—Si me hubieras dicho que vendríamos a un restaurante elegante, me habría vestido de una forma más adecuada —me disculpé.
—No te preocupes —respondió él cogiéndome la mano por encima de la mesa. Si pretendía que me sintiera mejor, fracasó estrepitosamente—. Seguro que estás estupendo. Cualquier cosa que te pongas, te sienta bien.
—Bien, pero cutre.
—Te sentirás mejor cuando traigan la botella de lambrusco que he pedido.
—¡Me encanta el lambrusco! —dije entusiasmado.
—Lo sé. Y también sé que te fascinarán los dos platos que tengo pensados para ti. Si me permites pedir por ambos, por supuesto.
—Confío en ti ¿pero cómo sabes que me gustarán? —pregunté curioso—. ¿Has estado más veces aquí?
—Esta cadena de restaurantes pertenece a la empresa para la que trabajo, así que vengo mucho —respondió—. A este, en concreto, no.

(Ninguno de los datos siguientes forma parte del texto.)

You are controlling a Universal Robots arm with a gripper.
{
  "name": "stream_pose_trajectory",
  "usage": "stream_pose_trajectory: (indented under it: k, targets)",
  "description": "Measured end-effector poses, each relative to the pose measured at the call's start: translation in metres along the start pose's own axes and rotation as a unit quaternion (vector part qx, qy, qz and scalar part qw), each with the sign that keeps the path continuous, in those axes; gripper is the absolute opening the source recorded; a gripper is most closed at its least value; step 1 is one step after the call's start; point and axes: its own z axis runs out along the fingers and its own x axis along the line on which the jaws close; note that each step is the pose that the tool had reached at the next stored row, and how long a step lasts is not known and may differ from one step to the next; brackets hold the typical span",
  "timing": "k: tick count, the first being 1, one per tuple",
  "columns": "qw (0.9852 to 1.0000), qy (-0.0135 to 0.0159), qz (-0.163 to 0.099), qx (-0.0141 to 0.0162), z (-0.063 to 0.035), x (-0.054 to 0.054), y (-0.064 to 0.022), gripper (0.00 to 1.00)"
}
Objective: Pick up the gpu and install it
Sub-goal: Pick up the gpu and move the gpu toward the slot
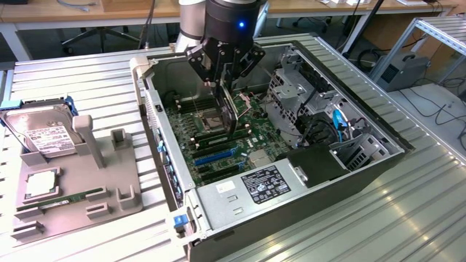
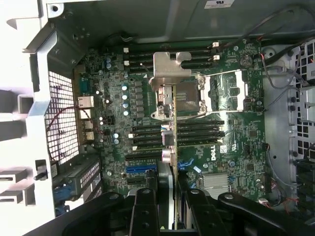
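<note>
The gpu (image 1: pixel 230 112) is a thin dark card seen edge-on, hanging upright inside the open computer case (image 1: pixel 149 103) just above the green motherboard (image 1: pixel 244 144). My gripper (image 1: pixel 222 82) is shut on the card's upper edge. In the wrist view the gpu (image 2: pixel 173 129) runs away from the gripper (image 2: pixel 172 201) as a narrow line, and its silvery end bracket (image 2: pixel 169 69) sits at the far end over the processor socket area. The black fingers (image 2: pixel 145 211) press on both sides of the card. A blue expansion slot (image 2: pixel 140 168) lies on the board beside the card.
A grey parts holder (image 1: pixel 109 188) lies at the exterior view's left, carrying a hard drive (image 1: pixel 43 131), a processor (image 1: pixel 40 184) and a green RAM stick (image 1: pixel 69 197). Inside the case, a metal drive cage (image 1: pixel 291 93), cables and a labelled power supply (image 1: pixel 266 184) crowd the exterior view's right.
</note>
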Motion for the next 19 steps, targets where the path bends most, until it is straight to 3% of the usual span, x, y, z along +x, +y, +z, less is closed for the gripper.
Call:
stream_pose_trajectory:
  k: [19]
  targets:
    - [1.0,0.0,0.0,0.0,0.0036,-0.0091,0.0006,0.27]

Pero dudo que difiera mucho del de París.
Para ese momento, llevaba mucho sin de sentirme como un niño tonto. Estaba demasiado embobado dejando que me cortejaran. No es algo que me sucediera a menudo. Ni siquiera cuando estaba con Sergio. Él era más seco y más egoísta. Y, sin embargo, ahí estaba esforzándose por agradarme y compensarme por haber ocupado mi casa. Me gustaba el cambio. También me encantaron los platos que me sugirió. Estaban deliciosos. La comida, el vino y la historia sobre el viaje de tres días que había hecho para venir desde París estaban convirtiendo esa cita en la mejor de mi vida. Y comenzaba a alegrarme de haberme puesto ropa que se quitara fácilmente. Bueno, la comida no influía en esa parte. Pero la historia (que incluía un pasaje en el que Sergio se duchaba desnudo en plenos de los Pirineos) me estaba poniendo cachondo... creo que había bebido un pelín en exceso.

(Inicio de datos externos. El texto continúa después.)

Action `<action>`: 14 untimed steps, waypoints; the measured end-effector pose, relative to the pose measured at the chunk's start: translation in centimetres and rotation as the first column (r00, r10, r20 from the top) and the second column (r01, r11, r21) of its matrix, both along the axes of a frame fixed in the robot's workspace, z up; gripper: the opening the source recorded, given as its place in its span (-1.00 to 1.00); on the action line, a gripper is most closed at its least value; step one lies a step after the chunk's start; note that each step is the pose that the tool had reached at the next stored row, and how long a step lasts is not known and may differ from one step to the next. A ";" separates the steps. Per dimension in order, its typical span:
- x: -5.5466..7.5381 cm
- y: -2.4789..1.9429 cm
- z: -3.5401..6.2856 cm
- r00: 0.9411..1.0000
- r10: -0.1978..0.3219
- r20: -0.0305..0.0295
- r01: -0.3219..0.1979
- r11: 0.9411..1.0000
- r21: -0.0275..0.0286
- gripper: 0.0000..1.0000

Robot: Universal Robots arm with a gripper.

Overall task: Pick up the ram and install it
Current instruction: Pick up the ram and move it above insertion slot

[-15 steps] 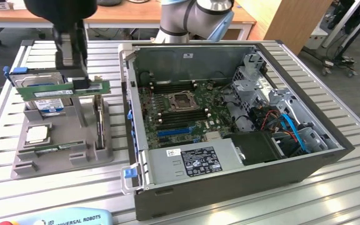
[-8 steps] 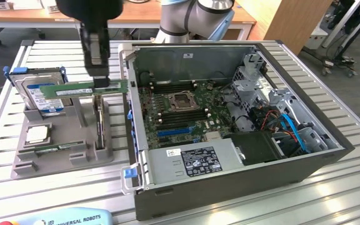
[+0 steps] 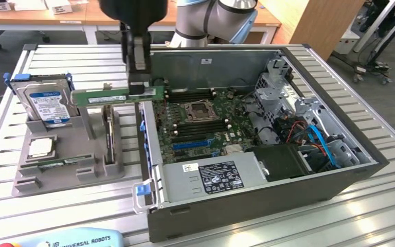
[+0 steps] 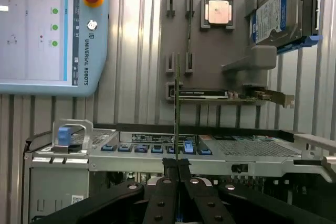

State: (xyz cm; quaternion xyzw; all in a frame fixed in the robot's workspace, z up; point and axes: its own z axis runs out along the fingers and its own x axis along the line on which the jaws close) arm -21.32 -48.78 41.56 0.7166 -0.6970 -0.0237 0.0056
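In the exterior view, the gripper (image 3: 137,88) came down from above with its fingers closed narrowly on the ram (image 3: 101,96). It held the stick level and clear of everything, long edge up. The ram hung over the gap between the grey fixture (image 3: 67,172) and the open case (image 3: 266,198), with one end above the case's near wall. The fixture stood by the worktop (image 3: 362,226) edge on the exterior view's left. It carried a hard drive (image 3: 47,100) standing upright at its far end and a CPU (image 3: 41,147) lying flat nearer the front. A card (image 3: 108,135) stood on edge on the side towards the case. The case took the middle of the worktop, with its motherboard (image 3: 191,128) bare and a labelled power supply (image 3: 211,177) at the near end. A pendant (image 3: 74,239) lay at the near edge.

In the wrist view, the gripper (image 4: 178,167) pinched the ram (image 4: 178,108), which showed edge-on as a thin line rising from between the fingers. Beyond it were the case wall (image 4: 157,149), the fixture (image 4: 231,45) with the CPU (image 4: 217,12) and hard drive (image 4: 275,17), and the pendant (image 4: 52,30).
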 end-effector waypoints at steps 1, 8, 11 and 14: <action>0.5 0.00 0.00 1.000 0.000 0.000 0.000 1.000 0.000 -0.77; 3.6 0.00 0.00 1.000 0.000 0.000 0.000 1.000 0.000 -0.77; 4.9 0.00 0.00 1.000 0.000 0.000 0.000 1.000 0.000 -0.77; 6.0 0.00 0.00 1.000 0.000 0.000 0.000 1.000 0.000 -0.77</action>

Después de que Sergio pagara la cuenta (y yo babeara un poco más en consecuencia) yo estaba dispuesto a olvidar el pasado y cualquier ley contra el escándalo público, y lanzarme a su cuello en la primera esquina. Pero antes, Sergio tuvo que recoger su maleta del guardarropa.

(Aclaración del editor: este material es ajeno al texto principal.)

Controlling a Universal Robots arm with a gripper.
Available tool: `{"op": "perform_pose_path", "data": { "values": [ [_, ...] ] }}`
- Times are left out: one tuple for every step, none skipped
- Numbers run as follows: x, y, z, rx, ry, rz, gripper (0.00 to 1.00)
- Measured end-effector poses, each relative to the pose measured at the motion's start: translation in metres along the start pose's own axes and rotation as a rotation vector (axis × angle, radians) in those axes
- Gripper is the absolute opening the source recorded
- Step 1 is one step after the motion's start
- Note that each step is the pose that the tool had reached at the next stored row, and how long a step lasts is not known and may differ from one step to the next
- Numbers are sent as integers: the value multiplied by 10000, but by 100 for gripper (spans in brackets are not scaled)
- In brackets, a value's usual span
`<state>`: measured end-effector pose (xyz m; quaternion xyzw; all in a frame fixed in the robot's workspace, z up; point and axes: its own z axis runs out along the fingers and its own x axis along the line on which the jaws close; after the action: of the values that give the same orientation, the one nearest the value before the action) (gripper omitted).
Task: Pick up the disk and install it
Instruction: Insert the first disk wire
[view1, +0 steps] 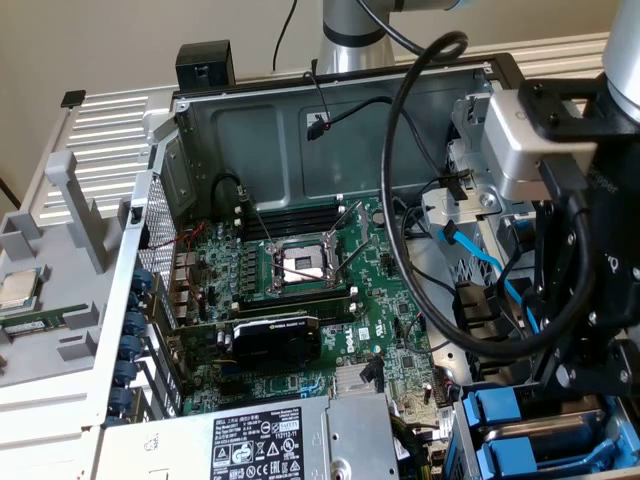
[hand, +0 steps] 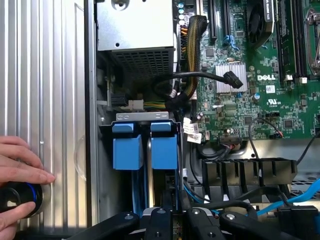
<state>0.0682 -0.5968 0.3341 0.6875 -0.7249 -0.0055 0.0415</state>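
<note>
Two disks in blue plastic frames sit side by side in the drive cage at the case's corner: one disk (hand: 164, 150) lies nearer the motherboard and the other blue-framed drive (hand: 126, 147) nearer the case wall. In the exterior view their blue frames (view1: 500, 412) show at the lower right. My gripper (hand: 170, 212) hangs directly over the end of the disk nearer the motherboard, its linkage folded inward and its jaws close together. I cannot tell whether they pinch the frame. From outside, the gripper (view1: 578, 385) is the black body just above the cage.
The open case holds the motherboard (view1: 300, 300), a grey power-supply box (view1: 260, 440) and loose black and blue cables (view1: 500, 280) beside the cage. A person's hand (hand: 20, 170) rests on a black knob on the ribbed metal surface beside the case.
</note>
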Motion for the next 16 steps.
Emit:
{"op": "perform_pose_path", "data": {
  "values": [
    [0,0,2,1,-4,10,17],
    [0,0,4,0,-5,22,17],
    [0,0,4,-1,-4,34,17],
    [0,-1,4,-2,-3,47,17],
    [-1,0,5,-3,-4,61,17],
    [0,0,6,-3,-4,73,17],
    [-1,0,7,-4,-5,84,17],
    [-1,0,8,-5,-6,94,17],
    [-1,0,9,-6,-7,103,17],
    [-1,0,9,-6,-8,112,17],
    [-1,-1,10,-6,-8,122,17],
    [-1,0,10,-7,-8,130,17],
    [-1,-1,10,-7,-8,137,17],
    [-1,-1,11,-8,-9,144,17],
    [-1,-1,11,-8,-10,150,17],
    [-1,-1,11,-8,-11,154,17]
  ]
}}
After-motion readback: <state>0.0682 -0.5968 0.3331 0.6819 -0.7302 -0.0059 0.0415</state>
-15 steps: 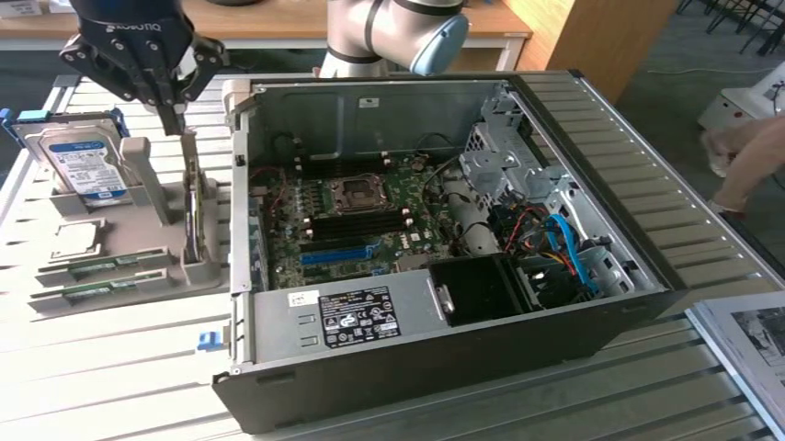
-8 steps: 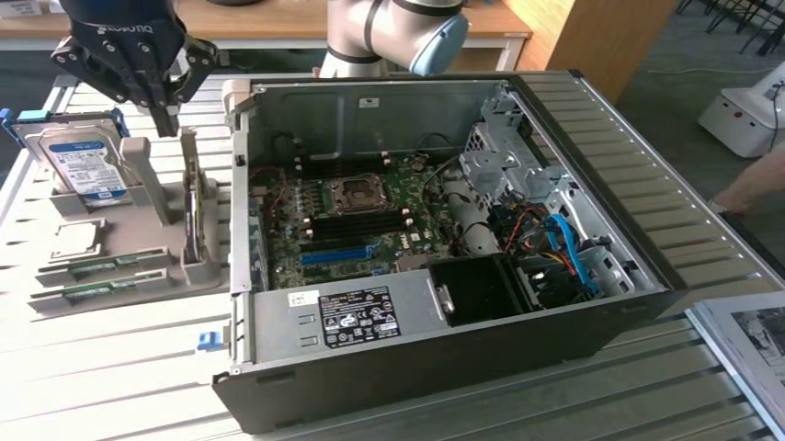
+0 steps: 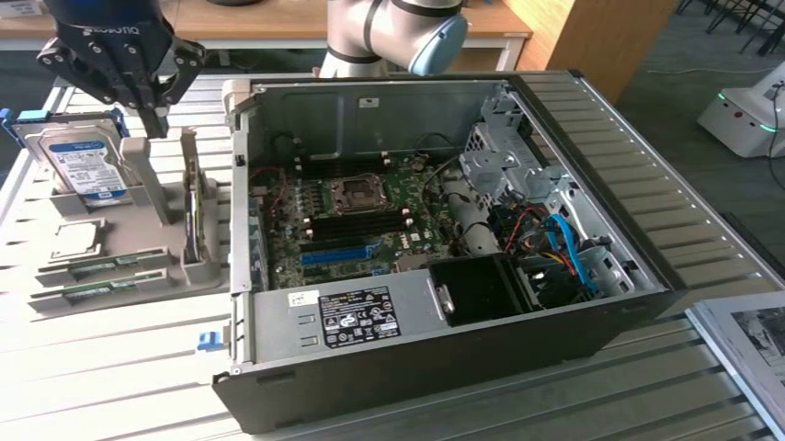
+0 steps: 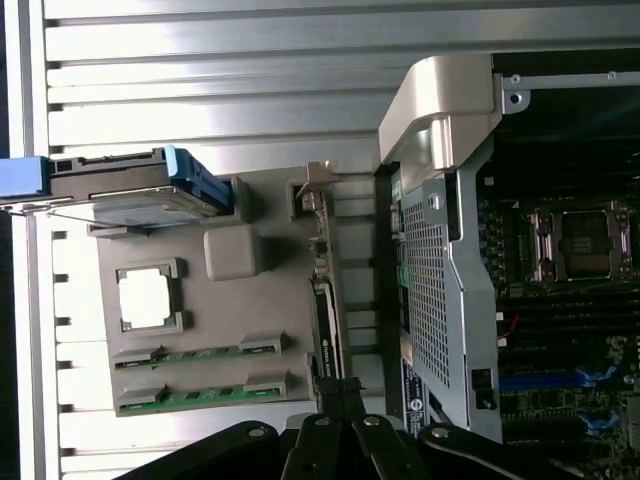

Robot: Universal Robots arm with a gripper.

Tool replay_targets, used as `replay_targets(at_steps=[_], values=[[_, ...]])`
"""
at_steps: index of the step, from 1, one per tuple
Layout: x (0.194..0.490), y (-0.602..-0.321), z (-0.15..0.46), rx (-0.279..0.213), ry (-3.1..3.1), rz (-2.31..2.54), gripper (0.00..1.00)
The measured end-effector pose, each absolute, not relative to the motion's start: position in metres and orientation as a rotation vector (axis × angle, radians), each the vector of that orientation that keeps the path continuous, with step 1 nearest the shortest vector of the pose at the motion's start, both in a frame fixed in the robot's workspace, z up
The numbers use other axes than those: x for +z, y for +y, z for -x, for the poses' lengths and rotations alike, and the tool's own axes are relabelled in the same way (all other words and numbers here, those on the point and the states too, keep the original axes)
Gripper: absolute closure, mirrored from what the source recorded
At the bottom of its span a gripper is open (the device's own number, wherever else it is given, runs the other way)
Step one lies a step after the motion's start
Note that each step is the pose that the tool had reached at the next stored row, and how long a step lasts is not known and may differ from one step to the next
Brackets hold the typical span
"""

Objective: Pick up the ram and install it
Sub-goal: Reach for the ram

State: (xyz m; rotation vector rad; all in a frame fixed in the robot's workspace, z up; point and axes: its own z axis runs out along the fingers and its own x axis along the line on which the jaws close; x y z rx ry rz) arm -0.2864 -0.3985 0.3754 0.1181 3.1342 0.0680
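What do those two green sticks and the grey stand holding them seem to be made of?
Ram sticks: matte green circuit board, probably fibreglass laminate; flat green faces with small parts along them. Grey stand: probably moulded or printed plastic; matte, even grey, with rounded blocky shapes.

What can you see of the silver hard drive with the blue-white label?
The hard drive is a flat silver metal box with a blue-and-white label on its face. It stands upright on edge in a slot of the grey holder, blue plastic rails on its sides, at the exterior view's left.
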Motion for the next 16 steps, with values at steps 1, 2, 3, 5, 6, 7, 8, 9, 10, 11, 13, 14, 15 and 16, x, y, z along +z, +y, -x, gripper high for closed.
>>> replay_targets(at_steps=[1, 2, 3, 5, 6, 7, 8, 9, 10, 11, 13, 14, 15, 16], values=[[0.375, -0.398, 0.287, 0.068, 3.134, -0.118, 0.9], [0.375, -0.398, 0.288, 0.068, 3.134, -0.118, 0.9], [0.375, -0.398, 0.289, 0.068, 3.134, -0.118, 0.9], [0.375, -0.398, 0.292, 0.068, 3.134, -0.118, 0.9], [0.374, -0.398, 0.293, 0.068, 3.135, -0.118, 0.9], [0.374, -0.398, 0.294, 0.068, 3.135, -0.118, 0.9], [0.374, -0.398, 0.295, 0.068, 3.135, -0.118, 0.9], [0.374, -0.398, 0.296, 0.068, 3.135, -0.118, 0.9], [0.374, -0.398, 0.297, 0.068, 3.135, -0.118, 0.9], [0.374, -0.398, 0.299, 0.068, 3.135, -0.118, 0.9], [0.373, -0.398, 0.302, 0.068, 3.135, -0.118, 0.9], [0.373, -0.398, 0.304, 0.068, 3.135, -0.118, 0.9], [0.373, -0.398, 0.306, 0.068, 3.136, -0.118, 0.9], [0.373, -0.398, 0.308, 0.068, 3.136, -0.118, 0.9]])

—¿Por qué no la has dejado en el hotel? —le pregunté intrigado.
—Nunca se sabe dónde vas a dormir —contestó él, divertido.
A mí, no me hizo tanta gracia. Porque, en ese instante, el hechizo se rompió, mi embriaguez se esfumó y la visión del antiguo Sergio regresó como un asteroide. La cena, la había organizado para encandilarme y que le dejara dormir en mi casa. El traje se lo había puesto porque, seguramente, no le quedara otra cosa limpia tras tantos días de viaje. El restaurante habría sido elegido por sus descuentos a empleados más que por su elegancia. Y era muy posible que, en las recomendaciones respecto al vino y la comida, el precio había tenido mucho que ver. No era un nuevo Sergio preocupado por los demás, era el de siempre utilizando su encanto para lograr sus propósitos.
Aun así, le dejé venir a dormir a casa. Soy demasiado buena persona para dejarle en la calle esa noche. Pero dormiría en el sofá. El viejo Sergio no me atraía nada.